The present invention has specific application to a control system by means of which a dirigible craft may be controlled relative to the electric field produced by a high voltage transmission line. The invention provides a means by which the direction of the line relative to the aircraft may be ascertained as well as the distance of the dirigible craft from the line. It will be understood that this information may advantageously be utilized for controlling the dirigible craft. A system of this type broadly has been disclosed and claimed in said co-pending application, Ser. No. 14,164. The present invention provides an improvement over said co-pending application, the improvement consisting of a new combination of elements which collectively constitute a much simpler system than that disclosed in said co-pending application. The present invention provides a unique computing mechanism which forms a vital part of the new combination. Generally the computing mechanism, of which there are two in the invention, perform the function of receiving at the inputs thereof two alternating signals indicative of two out of the three alternating signals which in turn are indicative of the orthogonal components of the electric field through which the dirigible craft may be moving. The computing networks are characterized by producing an output signal of a unidirectional nature, the polarity of which is determined by the relative phase angle between the two signals applied thereto and the magnitude of which is determined by the magnitude of the smaller of the two signals applied thereto and the cosine of the relative phase angle therebetween.

Another advantage of the present invention is that it provides a means for computing the relative bearing and distance of a transmission line relative to a dirigible craft regardless of anomalies associated with the power line. Such anomalies can occur at line terminations, line transpositions, line crossings, and deviations in the line from a straight line such as turns.

The present invention also has applicability to a low altitude system, navigation relative to a line at low altitude presenting a different problem from that associated with navigation at higher altitudes.

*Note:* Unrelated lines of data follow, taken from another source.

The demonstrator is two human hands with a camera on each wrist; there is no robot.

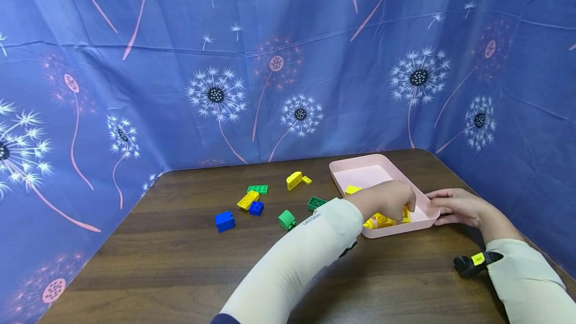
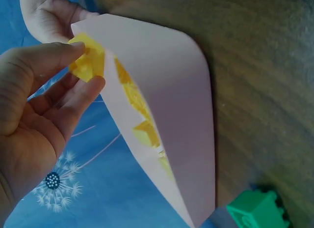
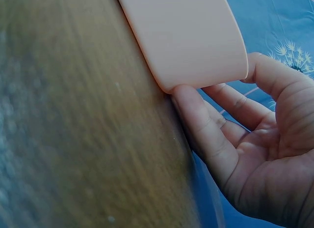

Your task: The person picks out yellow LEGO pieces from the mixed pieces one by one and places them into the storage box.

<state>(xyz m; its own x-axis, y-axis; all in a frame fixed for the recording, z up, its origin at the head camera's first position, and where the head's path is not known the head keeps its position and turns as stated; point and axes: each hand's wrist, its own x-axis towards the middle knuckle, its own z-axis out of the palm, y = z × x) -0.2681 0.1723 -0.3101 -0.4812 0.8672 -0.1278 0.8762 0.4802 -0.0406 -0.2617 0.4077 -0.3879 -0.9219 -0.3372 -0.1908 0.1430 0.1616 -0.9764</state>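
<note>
My left hand (image 1: 389,199) is over the near part of a pink tray (image 1: 425,225). In the left wrist view its thumb and fingers pinch a yellow toy brick (image 2: 88,57) at the tray's rim. Several other yellow bricks (image 1: 380,221) lie inside the tray, partly hidden by this hand. My right hand (image 1: 459,206) holds the tray's near right corner; the right wrist view shows thumb and index finger on the pink wall (image 3: 196,41).
Left of the tray lie a dark green brick (image 1: 316,203), a green brick (image 1: 286,220), a flat green brick (image 1: 258,189), blue bricks (image 1: 225,221) and yellow bricks (image 1: 248,199). Farther back are a curved yellow brick (image 1: 294,180) and a small one. A blue curtain (image 1: 270,14) hangs behind the table.
</note>
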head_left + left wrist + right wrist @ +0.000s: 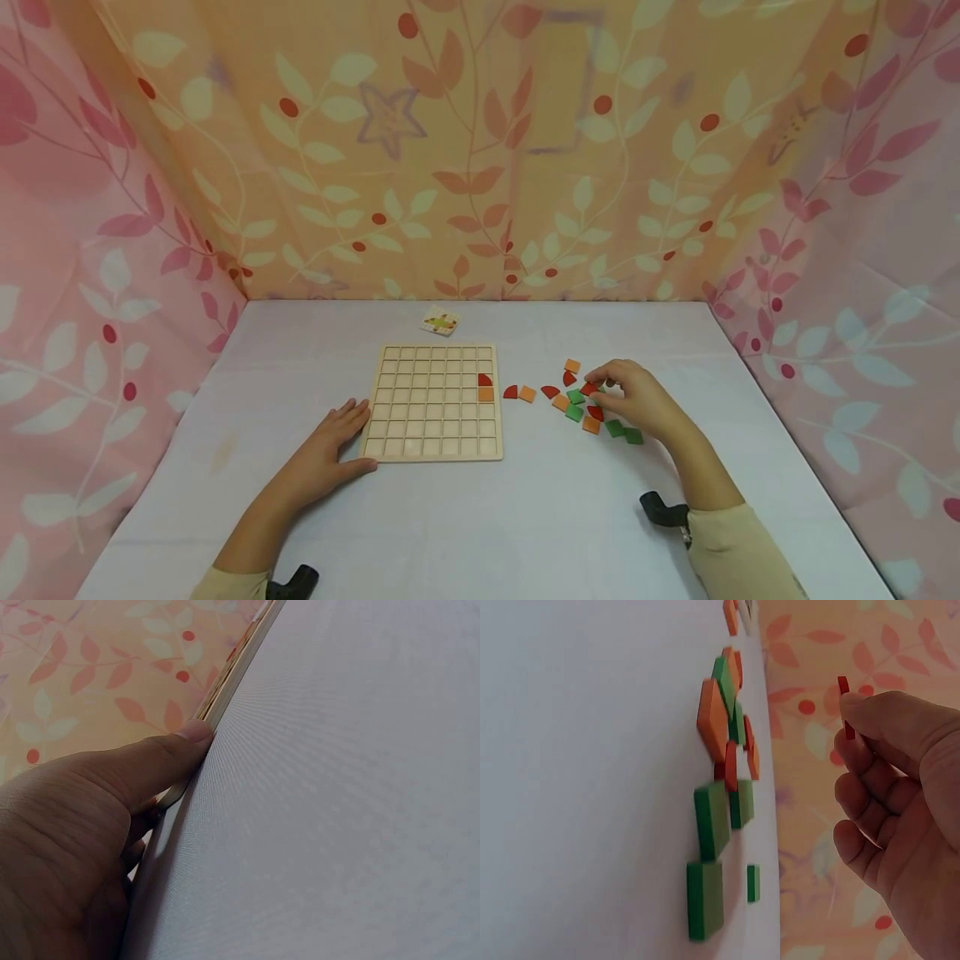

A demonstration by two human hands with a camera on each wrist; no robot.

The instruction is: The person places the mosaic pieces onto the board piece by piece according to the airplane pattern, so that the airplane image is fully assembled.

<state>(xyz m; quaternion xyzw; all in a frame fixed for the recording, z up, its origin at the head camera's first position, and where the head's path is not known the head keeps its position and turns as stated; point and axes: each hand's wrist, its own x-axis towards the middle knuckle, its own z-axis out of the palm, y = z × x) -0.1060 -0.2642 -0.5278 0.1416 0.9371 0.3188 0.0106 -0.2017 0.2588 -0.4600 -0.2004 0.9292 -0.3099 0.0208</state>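
Observation:
A square wooden grid board (438, 457) lies on the table. My left hand (324, 450) rests at its near left corner, fingers spread along the left side. In the left wrist view the thumb (169, 761) touches the board's edge; the other fingertips are partly hidden. To the right of the board, my right hand (637, 402) pinches a red piece (846, 709) between thumb and fingers, held above the table. Beneath and around it lie loose green tiles (633, 436), orange tiles (591, 425) and red quarter-round pieces (550, 392).
Two board cells in the right-hand column hold a red quarter-round piece (484, 380) and an orange tile (486, 394). Behind the board lies a small printed card (440, 321). Patterned cloth walls (480, 167) surround the white table (450, 525) at the back and sides.

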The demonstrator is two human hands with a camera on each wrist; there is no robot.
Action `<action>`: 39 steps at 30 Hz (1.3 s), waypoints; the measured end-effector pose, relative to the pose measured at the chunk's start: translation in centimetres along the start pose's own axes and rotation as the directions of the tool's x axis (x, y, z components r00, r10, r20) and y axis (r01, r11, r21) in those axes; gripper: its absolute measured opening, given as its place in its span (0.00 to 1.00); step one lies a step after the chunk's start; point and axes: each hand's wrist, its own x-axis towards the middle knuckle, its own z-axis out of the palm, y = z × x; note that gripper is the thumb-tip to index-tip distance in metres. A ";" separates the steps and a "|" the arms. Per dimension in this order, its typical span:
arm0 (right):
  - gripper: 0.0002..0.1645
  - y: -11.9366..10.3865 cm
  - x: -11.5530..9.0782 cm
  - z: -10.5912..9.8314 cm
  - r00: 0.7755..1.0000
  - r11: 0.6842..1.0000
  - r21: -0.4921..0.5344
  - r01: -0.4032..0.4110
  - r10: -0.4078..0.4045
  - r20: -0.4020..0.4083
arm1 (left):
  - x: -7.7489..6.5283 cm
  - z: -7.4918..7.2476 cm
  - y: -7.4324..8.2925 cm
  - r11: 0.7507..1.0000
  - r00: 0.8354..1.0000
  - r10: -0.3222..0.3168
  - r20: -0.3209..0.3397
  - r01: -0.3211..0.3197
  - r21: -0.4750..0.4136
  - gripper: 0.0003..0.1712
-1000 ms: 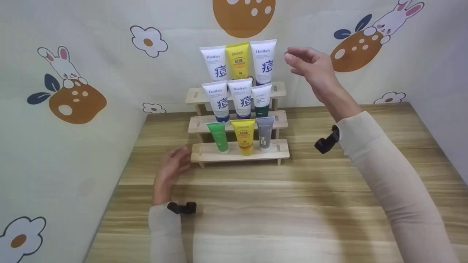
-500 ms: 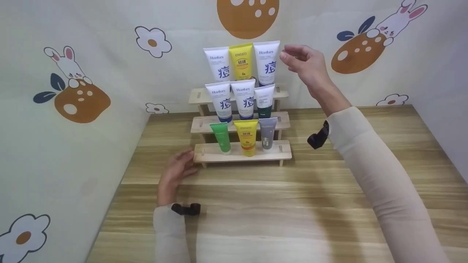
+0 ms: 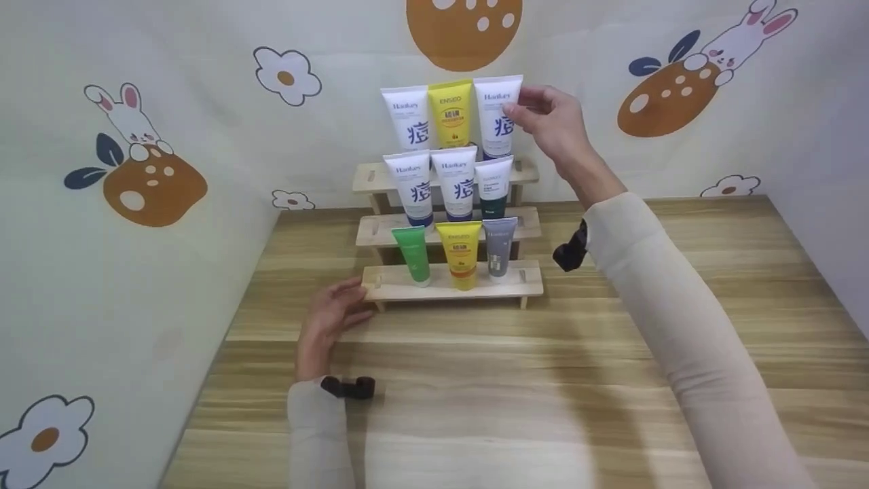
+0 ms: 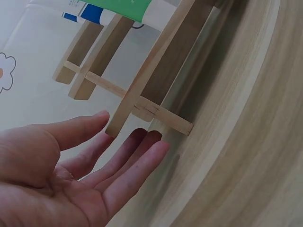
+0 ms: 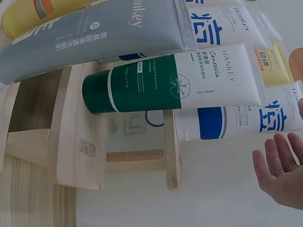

It is an object of this invention therefore to provide an improved control system by means of which a dirigible craft may be controlled.

Another object of the invention is to provide an improved computer mechanism for use on a dirigible craft so as to compute the relative bearing and direction of the dirigible craft with respect to a transmission line.

Another object of the invention is to provide apparatus for computing the relative bearing and distance of a transmission line relative to a dirigible craft regardless of anomalies associated with the power line.

Still another object of the invention is to provide improved low altitude apparatus for use on a dirigible craft by means of which the dirigible craft may be controlled relative to a transmission line.

The above and other objects will be understood more clearly and fully from the following detailed description and appended claims in conjunction with the accompanying drawing in which:

FIG. 1A is a block diagram showing an apparatus for detecting electric fields through which a dirigible craft may be moving and for producing three alternating signals indicative of orthogonal components of the electric field detected thereby;

FIG. 1B is a block diagram of the apparatus for receiving the three alternating signals produced by the apparatus of FIG. 1A representative of the electric field and for displaying the relative distance to the line and the relative bearing of the line with respect to the dirigible craft;

FIG. 2 is an orthogonal representation of the three alternating signals produced by the apparatus of FIG. 1A;

FIG. 3 is a schematic representation of the apparatus of block diagram form shown in FIG. 1B;

FIG. 4 is a representation of various signals computed or received by apparatus for low altitudes;

FIG. 5 is a representation of various signals computed or received by apparatus for high altitudes;

FIG. 6 is a block diagram of a low altitude computer;

FIG. 7 is a pictorial view of a typical indicator which may be used with the present invention showing the sequence of views which would be presented to an observer at various stages of a dirigible craft crossing a transmission line; and

FIG. 8 is a schematic diagram of a steering system for manuevering a dirigible craft relative to a transmission line.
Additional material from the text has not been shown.